Stay active and independent for life! Feel great and make active aging a reality with these sure-fire tips. 

   

Written by Jim Brennan

Two middle-aged people jogging in a park. Staying active as you age is an important part of healthy aging. Stay independent for life by making active aging a priority.

Do you hear yourself saying “used to” a lot these days, as in I “used to” be able to run a mile, or I “used to” play pick-up basketball? First you noticed you had to take a rest stop on the mile run, or you couldn’t make the moves you once made on the basketball court, then you realized you had aches where you didn’t even know you had muscles. Aging is inevitable, the body can atrophy, that’s reality. But there is no rule against staying active as you age. 

 

The choice is yours: either fight nature or make sensible adjustments. People who embrace change and learn to adjust are the ones we say age gracefully or have contagious energy.
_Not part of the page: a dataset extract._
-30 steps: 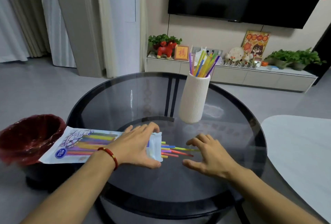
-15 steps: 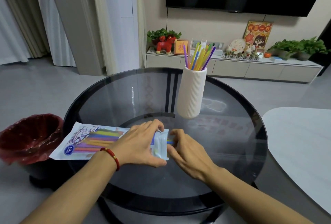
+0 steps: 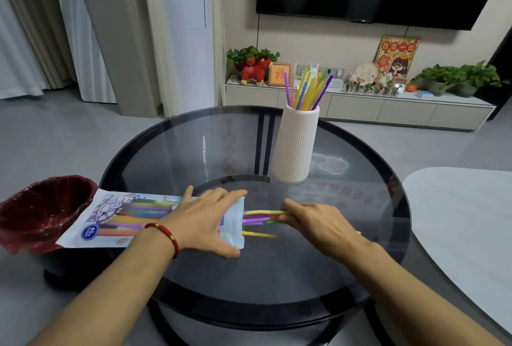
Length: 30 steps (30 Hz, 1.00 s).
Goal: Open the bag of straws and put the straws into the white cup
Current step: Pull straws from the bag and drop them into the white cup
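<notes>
From the head camera: the left hand (image 3: 203, 219) is lying flat, fingers spread out, pressing the bag of straws (image 3: 119, 218) down on the glass table (image 3: 277, 276). The bag's open end is facing right, its far end hanging over the red bin (image 3: 41, 207). The right hand (image 3: 318, 225) is reaching in low, fingers curled, pinching a few loose straws (image 3: 260, 219) sticking out of that opening. Behind them the white cup (image 3: 295, 146) is standing upright with straws already in it.
</notes>
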Each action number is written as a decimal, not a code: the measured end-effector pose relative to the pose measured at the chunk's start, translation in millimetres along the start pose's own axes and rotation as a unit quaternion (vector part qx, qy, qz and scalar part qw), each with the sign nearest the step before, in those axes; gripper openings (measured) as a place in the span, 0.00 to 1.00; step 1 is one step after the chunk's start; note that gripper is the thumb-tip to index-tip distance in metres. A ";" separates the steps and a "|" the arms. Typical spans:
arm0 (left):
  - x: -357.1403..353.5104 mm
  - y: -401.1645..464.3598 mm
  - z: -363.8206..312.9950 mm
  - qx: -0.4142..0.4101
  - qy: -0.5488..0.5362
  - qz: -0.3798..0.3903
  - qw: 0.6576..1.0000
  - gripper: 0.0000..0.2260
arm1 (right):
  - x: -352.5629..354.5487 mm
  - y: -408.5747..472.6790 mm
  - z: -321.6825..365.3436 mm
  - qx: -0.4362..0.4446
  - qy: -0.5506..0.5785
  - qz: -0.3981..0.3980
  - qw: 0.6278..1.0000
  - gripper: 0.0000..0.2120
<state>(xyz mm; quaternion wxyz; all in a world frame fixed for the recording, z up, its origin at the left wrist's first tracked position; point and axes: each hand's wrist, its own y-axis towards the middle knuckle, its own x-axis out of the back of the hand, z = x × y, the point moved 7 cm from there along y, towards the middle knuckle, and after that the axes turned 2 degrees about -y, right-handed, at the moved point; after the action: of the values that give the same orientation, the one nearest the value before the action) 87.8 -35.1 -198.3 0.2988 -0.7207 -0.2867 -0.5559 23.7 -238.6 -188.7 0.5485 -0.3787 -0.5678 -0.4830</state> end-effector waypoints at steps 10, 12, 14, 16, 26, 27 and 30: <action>-6.3 20.1 -44.0 -0.039 0.018 -0.040 0.998 0.21 | 33.1 -14.0 -11.4 0.015 -0.089 -0.027 0.996 0.33; -7.9 22.5 -48.6 -0.035 0.038 -0.051 0.997 0.15 | 41.0 -16.2 -10.2 0.002 -0.135 -0.039 0.990 0.33; -7.2 23.8 -50.1 -0.031 0.042 -0.058 0.997 0.13 | 53.1 -19.7 -9.4 -0.014 -0.161 -0.067 0.985 0.25; -2.7 23.6 -47.8 -0.018 0.029 -0.071 0.997 0.10 | 72.5 -29.2 5.3 0.031 -0.145 -0.189 0.971 0.16; 11.7 15.1 -62.9 -0.017 -0.017 -0.137 0.990 0.10 | -26.6 -18.8 18.9 -0.321 0.635 -0.073 0.699 0.30; 11.1 14.4 -66.2 -0.019 -0.013 -0.136 0.991 0.10 | -26.1 -13.9 13.8 -0.324 0.653 -0.120 0.674 0.28; 9.6 12.6 -70.7 -0.030 -0.012 -0.127 0.991 0.07 | -16.7 -8.1 -0.9 -0.312 0.606 -0.224 0.696 0.26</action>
<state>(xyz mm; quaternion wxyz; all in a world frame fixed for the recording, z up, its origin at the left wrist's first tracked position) 54.7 -95.5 -175.9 0.2004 -0.6936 -0.3628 -0.5891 18.1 -239.8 -206.4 0.4998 -0.0150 0.0029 -0.8660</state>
That person can be you!


 

Why Should You Stay Active as You Age?

 

Here are some of many benefits of staying active as you age:

  • Travel 

  • Be able to play with your grandchildren

  • Control blood pressure and cholesterol 

  • Keep off unwanted pounds

  • Reduce stress and improve mood

  • Maintain mobility to participate in activities you love


 

My earliest memories included playing games with my friends in the street or at the schoolyard, and every game involved some form of running. In high school we ran around the track to stay in shape for football. I continued running after I graduated and went out to work. I’d run in the morning, after work, on business travel and vacation. I started entering 10Ks, 10-milers, my first marathon in 1981, then got busy raising a family and putting food on the table and ran my second marathon twenty years later. 

 

My best running came later in life. I qualified for the Boston Marathon when I turned fifty, and then placed third in my age group at the Bermuda Marathon the next year. It took half of a century, but I won my first running award. A fond memory I have from my running life was receiving the award from the Premier of Bermuda. My good fortune continued until I turned sixty and won my age group in my first ultra-marathon (full disclosure: I was the only one in my age group, so technically I came in last too.) 

 

Running became much more than staying in shape. It was a natural way to manage stress, maintain emotional balance, rhythm, suppress appetite, avoid bad habits like eating unhealthy foods and drinking too much beer. As a manager, running helped me think things through and solve problems that seemed insurmountable when I was under pressure. My mind cleared in the midst of a run and I was able to put things in perspective, sort through the noise and concentrate on the essential. As a writer I tapped my creative energy on a long run—ideas flowed, characters and plots evolved, scenes and stories wrote themselves. A healthy body cultivates a healthy mind.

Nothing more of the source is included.